Staatsminister für Kultur Wolfram Weimer stand in der Kritik, weil sein Ansatz die Fortschritte verzögert habe. Seine Strategie, auf freiwillige Absprachen mit den Streamingplattformen zu setzen, galt als unwirksam. Die Koalition steuert nun auf verbindliche Investitionsquoten zu.
Die geplante Quote liegt bei acht Prozent – deutlich niedriger als die französische Vorgabe von 20 Prozent. Bedenken gibt es weiterhin bei den Regeln zur Rechteverteilung und einer geplanten Ausstiegsklausel. Der stellvertretende Ausschussvorsitzende Sven Lehmann betonte, wie wichtig klare Durchsetzungsmechanismen seien, um die Einhaltung der Vorgaben zu gewährleisten.

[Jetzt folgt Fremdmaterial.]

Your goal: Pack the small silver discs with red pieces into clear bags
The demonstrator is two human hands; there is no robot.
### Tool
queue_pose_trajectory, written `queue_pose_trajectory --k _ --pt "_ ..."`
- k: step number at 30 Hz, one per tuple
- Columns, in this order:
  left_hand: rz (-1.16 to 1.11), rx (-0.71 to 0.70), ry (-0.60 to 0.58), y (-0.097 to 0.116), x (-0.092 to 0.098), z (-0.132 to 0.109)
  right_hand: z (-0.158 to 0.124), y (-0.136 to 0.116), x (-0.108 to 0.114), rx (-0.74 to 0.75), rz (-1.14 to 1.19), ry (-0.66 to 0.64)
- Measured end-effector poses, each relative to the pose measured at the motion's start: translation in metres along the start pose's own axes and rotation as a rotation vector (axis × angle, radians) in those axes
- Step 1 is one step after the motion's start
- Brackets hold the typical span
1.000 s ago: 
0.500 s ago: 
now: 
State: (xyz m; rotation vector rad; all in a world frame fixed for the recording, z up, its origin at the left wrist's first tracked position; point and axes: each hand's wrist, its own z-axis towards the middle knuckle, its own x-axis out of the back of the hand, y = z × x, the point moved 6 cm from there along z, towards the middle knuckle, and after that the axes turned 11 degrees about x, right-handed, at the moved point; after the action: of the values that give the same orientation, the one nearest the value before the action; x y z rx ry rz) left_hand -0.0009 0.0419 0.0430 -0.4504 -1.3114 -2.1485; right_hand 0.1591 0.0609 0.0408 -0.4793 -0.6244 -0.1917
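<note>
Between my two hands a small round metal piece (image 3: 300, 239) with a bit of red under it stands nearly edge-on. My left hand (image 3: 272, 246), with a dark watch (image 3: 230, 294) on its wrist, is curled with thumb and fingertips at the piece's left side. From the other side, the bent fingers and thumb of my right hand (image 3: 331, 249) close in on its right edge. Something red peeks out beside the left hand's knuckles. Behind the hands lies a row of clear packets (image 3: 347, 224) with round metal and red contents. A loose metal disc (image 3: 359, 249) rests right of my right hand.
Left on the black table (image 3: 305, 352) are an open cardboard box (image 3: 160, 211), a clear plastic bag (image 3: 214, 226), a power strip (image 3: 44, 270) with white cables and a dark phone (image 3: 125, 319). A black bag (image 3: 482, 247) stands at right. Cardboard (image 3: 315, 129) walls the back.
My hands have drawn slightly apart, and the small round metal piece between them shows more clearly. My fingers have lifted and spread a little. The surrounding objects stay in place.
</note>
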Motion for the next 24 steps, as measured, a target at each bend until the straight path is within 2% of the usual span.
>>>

Ein starkes System steuerlicher Anreize gilt ebenfalls als entscheidend. Damit soll die Position Deutschlands auf dem globalen Filmmarkt gestärkt werden. Das neue Gesetz zielt darauf ab, langjährige Finanzierungslücken in der Branche zu schließen und die Förderung zu verbessern.
Die Einigung markiert das Ende früherer Verzögerungen und führt verbindliche Investitionsregeln ein. Streamingdienste müssen künftig strengere finanzielle Auflagen erfüllen. Die Regierung erhofft sich von den Maßnahmen eine Stärkung des deutschen Filmsektors und eine bessere Wettbewerbsfähigkeit.